## EXERCISE DIRECTIONS
What you return must match the entries exactly, except that the pictures are gone.

## AVAILABLE DATA
========
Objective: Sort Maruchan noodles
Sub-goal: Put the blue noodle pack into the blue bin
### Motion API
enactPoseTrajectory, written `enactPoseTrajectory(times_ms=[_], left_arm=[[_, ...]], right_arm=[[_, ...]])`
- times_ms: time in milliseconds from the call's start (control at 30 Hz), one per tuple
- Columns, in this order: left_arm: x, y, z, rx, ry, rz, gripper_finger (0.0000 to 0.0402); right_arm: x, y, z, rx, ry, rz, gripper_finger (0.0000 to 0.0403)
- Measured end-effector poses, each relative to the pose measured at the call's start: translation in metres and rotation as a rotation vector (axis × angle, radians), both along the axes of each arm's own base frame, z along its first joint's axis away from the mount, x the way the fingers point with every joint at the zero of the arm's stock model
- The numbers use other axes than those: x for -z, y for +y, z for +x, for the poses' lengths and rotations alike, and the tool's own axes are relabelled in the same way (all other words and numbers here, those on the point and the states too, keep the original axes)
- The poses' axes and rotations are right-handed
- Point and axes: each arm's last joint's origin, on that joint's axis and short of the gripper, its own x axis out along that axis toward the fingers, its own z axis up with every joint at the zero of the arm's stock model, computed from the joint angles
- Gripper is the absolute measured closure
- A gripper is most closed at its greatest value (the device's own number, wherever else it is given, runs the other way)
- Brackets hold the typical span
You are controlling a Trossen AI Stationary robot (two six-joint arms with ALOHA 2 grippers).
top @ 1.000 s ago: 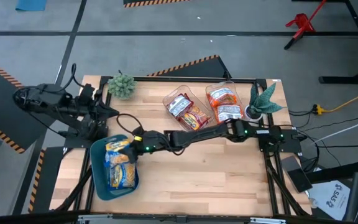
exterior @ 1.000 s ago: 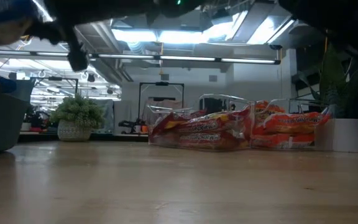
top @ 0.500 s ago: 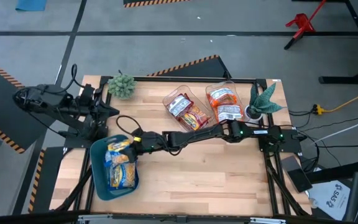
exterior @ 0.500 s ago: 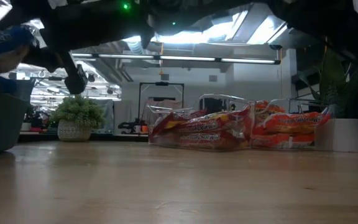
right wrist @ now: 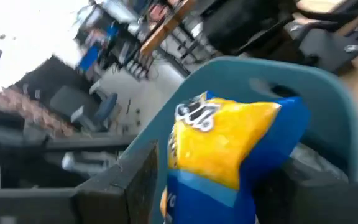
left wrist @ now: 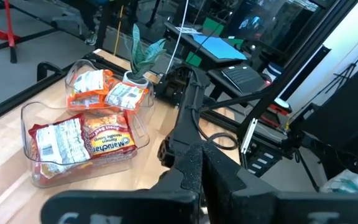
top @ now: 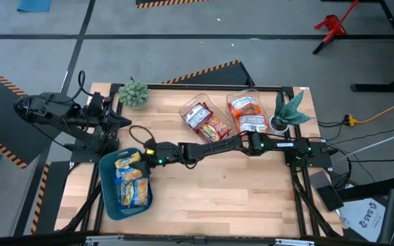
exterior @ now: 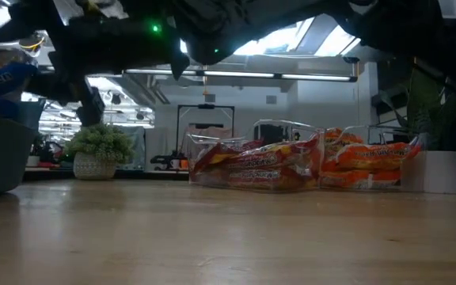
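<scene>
- The right gripper (top: 144,154), at the end of the right arm stretched leftward across the table (top: 217,184), hangs over the far rim of the blue tub (top: 108,198) at the table's near left.
- Its fingers (right wrist: 138,180) clamp a yellow-and-blue Maruchan packet (right wrist: 222,149); in the right wrist view the packet sits above the tub's rim, so the hold appears to serve a drop into the tub.
- Two or three more yellow-and-blue packets (top: 134,193) lie inside the tub, which suggests this tub collects that colour.
- Red-brown packets (top: 207,123) fill a clear bin (top: 187,108) at the far middle of the table; orange packets (top: 246,113) fill a second clear bin (top: 232,97) just right of it.
- One colour to each container is, in all likelihood, the sorting rule.
- The left gripper (top: 118,123) waits folded at the table's far left edge; whether its fingers are apart or together cannot be told.
- Two potted plants (top: 133,94) stand at the far edge, clear of the work.
</scene>
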Motion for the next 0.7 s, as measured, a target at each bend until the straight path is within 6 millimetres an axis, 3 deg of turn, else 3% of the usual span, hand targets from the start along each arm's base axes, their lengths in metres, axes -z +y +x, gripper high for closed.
enactPoseTrajectory(times_ms=[133, 333, 500, 700], left_arm=[[0.002, 0.0, 0.0, 0.003, 0.019, -0.011, 0.0401], [0.009, 0.001, -0.003, -0.006, 0.093, -0.021, 0.0401], [0.01, 0.001, -0.003, -0.006, 0.101, -0.018, 0.0401], [0.01, 0.001, -0.003, -0.006, 0.104, -0.017, 0.0401]], right_arm=[[-0.008, -0.002, 0.0, -0.036, 0.012, -0.105, 0.0199], [-0.018, -0.005, -0.006, -0.034, 0.188, -0.293, 0.0199], [-0.043, -0.006, -0.017, -0.013, 0.238, -0.404, 0.0199], [-0.05, 0.004, -0.026, -0.022, 0.314, -0.452, 0.0205]])
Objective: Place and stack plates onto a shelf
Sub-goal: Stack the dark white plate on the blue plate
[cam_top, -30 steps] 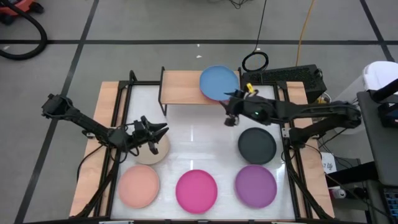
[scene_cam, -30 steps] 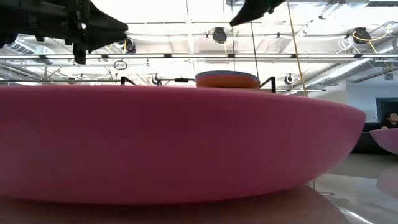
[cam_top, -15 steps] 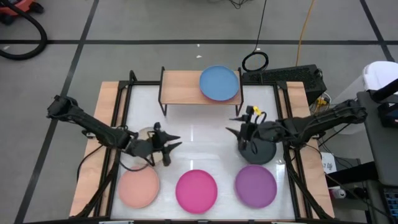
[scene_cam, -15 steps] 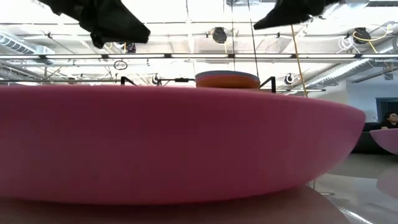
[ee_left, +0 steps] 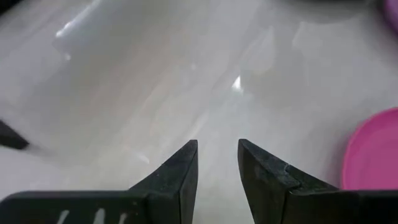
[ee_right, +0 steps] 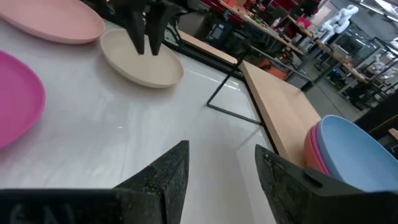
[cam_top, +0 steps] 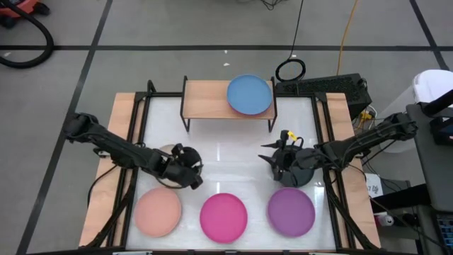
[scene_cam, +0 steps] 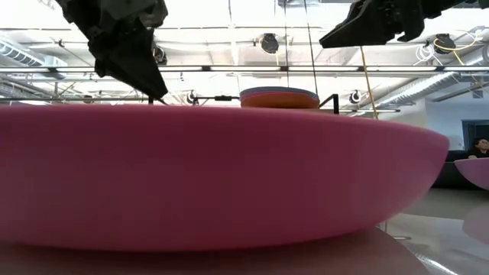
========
## RESULT OF THE EXERCISE
Objective: Sort Maruchan noodles
Sub-goal: Put the blue noodle pack into the blue bin
### Motion API
enactPoseTrajectory, written `enactPoseTrajectory(times_ms=[_], left_arm=[[_, ...]], right_arm=[[_, ...]])`
- times_ms: time in milliseconds from the call's start (control at 30 Hz), one per tuple
- Columns, in this order: left_arm: x, y, z, rx, ry, rz, gripper_finger (0.0000 to 0.0402); right_arm: x, y, z, rx, ry, rz, gripper_finger (0.0000 to 0.0403)
- Measured end-effector poses, each relative to the pose measured at the call's start: translation in metres and rotation as a rotation vector (axis × angle, radians), both along the axes of each arm's own base frame, z along its first joint's axis away from the mount, x the way the fingers point with every joint at the zero of the arm's stock model
- The numbers use other axes than those: x for -z, y for +y, z for +x, for the poses' lengths and rotations alike, and the tool's own axes are relabelled in the same way (all other words and numbers here, those on the point and the states too, keep the original axes)
- The poses' axes and rotations are right-handed
- Point and axes: each arm's last joint's origin, on that joint's axis and short of the gripper, its own x axis out along that axis toward the fingers, its own z axis up with every joint at the zero of the arm's stock model, computed from the joint angles
- Gripper is the absolute measured closure
- A gripper is most closed at its greatest value (the device's own number, wherever else it is given, runs the other way)
- Brackets hold the typical span
You are controlling a Trossen AI Stationary robot (two six-joint arms with ALOHA 2 grippers).
top @ 1.000 s ago: 
exterior @ 1.000 s ago: 
top @ 0.500 s ago: 
exterior @ 0.500 s ago: 
right wrist @ now: 
left wrist @ now: 
top @ now: 
exterior @ now: 
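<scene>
- The right gripper (top: 144,154), at the end of the right arm stretched leftward across the table (top: 217,184), hangs over the far rim of the blue tub (top: 108,198) at the table's near left.
- Its fingers (right wrist: 138,180) clamp a yellow-and-blue Maruchan packet (right wrist: 222,149); in the right wrist view the packet sits above the tub's rim, so the hold appears to serve a drop into the tub.
- Two or three more yellow-and-blue packets (top: 134,193) lie inside the tub, which suggests this tub collects that colour.
- Red-brown packets (top: 207,123) fill a clear bin (top: 187,108) at the far middle of the table; orange packets (top: 246,113) fill a second clear bin (top: 232,97) just right of it.
- One colour to each container is, in all likelihood, the sorting rule.
- The left gripper (top: 118,123) waits folded at the table's far left edge; whether its fingers are apart or together cannot be told.
- Two potted plants (top: 133,94) stand at the far edge, clear of the work.
</scene>
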Motion for the next 0.7 s, as measured, a target at each bend until the straight path is within 6 millimetres an axis, 3 deg of turn, else 3% of the usual span, hand targets from the start along each arm's base axes, their lengths in metres, axes -z +y +x, gripper high for closed.
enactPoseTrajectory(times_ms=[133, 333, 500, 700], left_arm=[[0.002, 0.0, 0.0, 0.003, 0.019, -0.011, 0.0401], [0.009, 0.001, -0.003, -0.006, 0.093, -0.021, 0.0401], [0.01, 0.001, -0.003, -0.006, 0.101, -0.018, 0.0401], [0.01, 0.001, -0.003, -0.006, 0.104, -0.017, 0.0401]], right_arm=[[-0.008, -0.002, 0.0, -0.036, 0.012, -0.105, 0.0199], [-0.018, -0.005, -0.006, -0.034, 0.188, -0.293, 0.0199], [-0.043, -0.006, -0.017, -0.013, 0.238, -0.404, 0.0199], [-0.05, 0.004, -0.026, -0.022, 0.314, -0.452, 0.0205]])
Objective: Place and stack plates onto a shelf
Sub-goal: Stack the dark white plate on the blue plate
[cam_top, -30 steps] 
[scene_cam, -30 steps] 
[cam_top, -15 steps] 
[scene_cam, -15 steps] 
[ee_left, +0 steps] 
[ee_right, +0 steps] 
[cam_top, +0 steps] 
[scene_cam, +0 steps] 

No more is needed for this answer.